Exercise
Write out the data in full, exactly as shown.

Stored data

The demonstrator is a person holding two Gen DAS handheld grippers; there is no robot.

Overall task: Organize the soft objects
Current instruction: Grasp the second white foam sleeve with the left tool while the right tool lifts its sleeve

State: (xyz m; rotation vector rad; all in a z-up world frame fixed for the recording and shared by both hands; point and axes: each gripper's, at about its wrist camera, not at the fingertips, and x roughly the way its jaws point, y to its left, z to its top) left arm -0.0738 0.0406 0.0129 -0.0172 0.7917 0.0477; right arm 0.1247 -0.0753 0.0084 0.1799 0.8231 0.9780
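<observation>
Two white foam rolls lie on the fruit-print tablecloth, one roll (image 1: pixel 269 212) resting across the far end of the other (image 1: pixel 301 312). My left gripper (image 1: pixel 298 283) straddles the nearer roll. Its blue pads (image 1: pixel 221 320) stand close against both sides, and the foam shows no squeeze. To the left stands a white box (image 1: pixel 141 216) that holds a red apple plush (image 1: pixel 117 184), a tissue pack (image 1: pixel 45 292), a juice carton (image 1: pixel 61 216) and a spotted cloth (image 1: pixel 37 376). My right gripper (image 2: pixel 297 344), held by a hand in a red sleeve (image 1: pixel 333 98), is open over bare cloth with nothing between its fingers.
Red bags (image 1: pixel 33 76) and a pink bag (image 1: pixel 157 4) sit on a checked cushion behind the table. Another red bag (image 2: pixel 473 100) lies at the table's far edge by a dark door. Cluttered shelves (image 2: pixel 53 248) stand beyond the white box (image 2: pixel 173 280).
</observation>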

Exercise response
The demonstrator is a person holding two Gen DAS handheld grippers; there is no robot.

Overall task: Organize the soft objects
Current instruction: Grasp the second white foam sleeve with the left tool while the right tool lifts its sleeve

State: (xyz m; rotation vector rad; all in a z-up world frame fixed for the recording and shared by both hands; point and axes: each gripper's, at about its wrist camera, not at the fingertips, and x roughly the way its jaws point, y to its left, z to its top) left arm -0.0738 0.0406 0.0129 -0.0172 0.7917 0.0477; right arm 0.1247 -0.0753 0.0084 0.1799 0.8231 0.9780
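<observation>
Two white foam rolls lie on the fruit-print tablecloth, one roll (image 1: pixel 269 212) resting across the far end of the other (image 1: pixel 301 312). My left gripper (image 1: pixel 298 283) straddles the nearer roll. Its blue pads (image 1: pixel 221 320) stand close against both sides, and the foam shows no squeeze. To the left stands a white box (image 1: pixel 141 216) that holds a red apple plush (image 1: pixel 117 184), a tissue pack (image 1: pixel 45 292), a juice carton (image 1: pixel 61 216) and a spotted cloth (image 1: pixel 37 376). My right gripper (image 2: pixel 297 344), held by a hand in a red sleeve (image 1: pixel 333 98), is open over bare cloth with nothing between its fingers.
Red bags (image 1: pixel 33 76) and a pink bag (image 1: pixel 157 4) sit on a checked cushion behind the table. Another red bag (image 2: pixel 473 100) lies at the table's far edge by a dark door. Cluttered shelves (image 2: pixel 53 248) stand beyond the white box (image 2: pixel 173 280).
</observation>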

No additional output will be produced.